US Navy Turns on AIS — Useful Tool, Band-aid, or Both?

Following the recent collisions between US Navy destroyers and merchant ships, various internet sites posted the AIS tracks of the collisions. Well, they posted half the AIS tracks anyway.  The merchant ships used AIS while the Navy did not. While US Navy ships have AIS transponders onboard they do not transmit their positions nor apparently do Navy crews regularly consult the receivers showing the location and course of other ships. It was possible to track merchant ships’ courses but not the destroyers’. That now appears to be about to change. The Navy appears ready to finally switch their AIS transmitters on.

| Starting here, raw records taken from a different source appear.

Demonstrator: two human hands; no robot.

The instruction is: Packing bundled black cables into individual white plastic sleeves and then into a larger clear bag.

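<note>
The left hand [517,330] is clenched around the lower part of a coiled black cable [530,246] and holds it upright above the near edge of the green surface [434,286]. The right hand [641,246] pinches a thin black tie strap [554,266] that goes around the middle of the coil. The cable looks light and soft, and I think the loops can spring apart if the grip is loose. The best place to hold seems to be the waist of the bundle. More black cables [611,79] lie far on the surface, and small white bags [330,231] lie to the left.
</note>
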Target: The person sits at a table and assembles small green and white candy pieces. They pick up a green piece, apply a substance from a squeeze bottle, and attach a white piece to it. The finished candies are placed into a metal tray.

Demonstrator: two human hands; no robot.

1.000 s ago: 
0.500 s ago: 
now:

If the acronym AIS is not familiar, the Automatic Identification System (AIS) is an automatic tracking system which broadcasts a ship’s unique identification, position, course, and speed to other ships close by. AIS is required by the SOLAS (Safety of LIfe at Sea Convention) for almost all commercial ships. Use by military vessels is optional.

There are obviously circumstances where a naval vessel broadcasting its position might be a very bad idea. On the other hand when navigating in extremely crowded waterways, being able to easily see and be seen by other traffic may be a good thing. The USS Fitzgerald and the USS John McCain both were in collisions while operating without AIS in the middle of the night in the highly congested approach to Toyko harbor and the Strait of Malacca near Singapore, respectively.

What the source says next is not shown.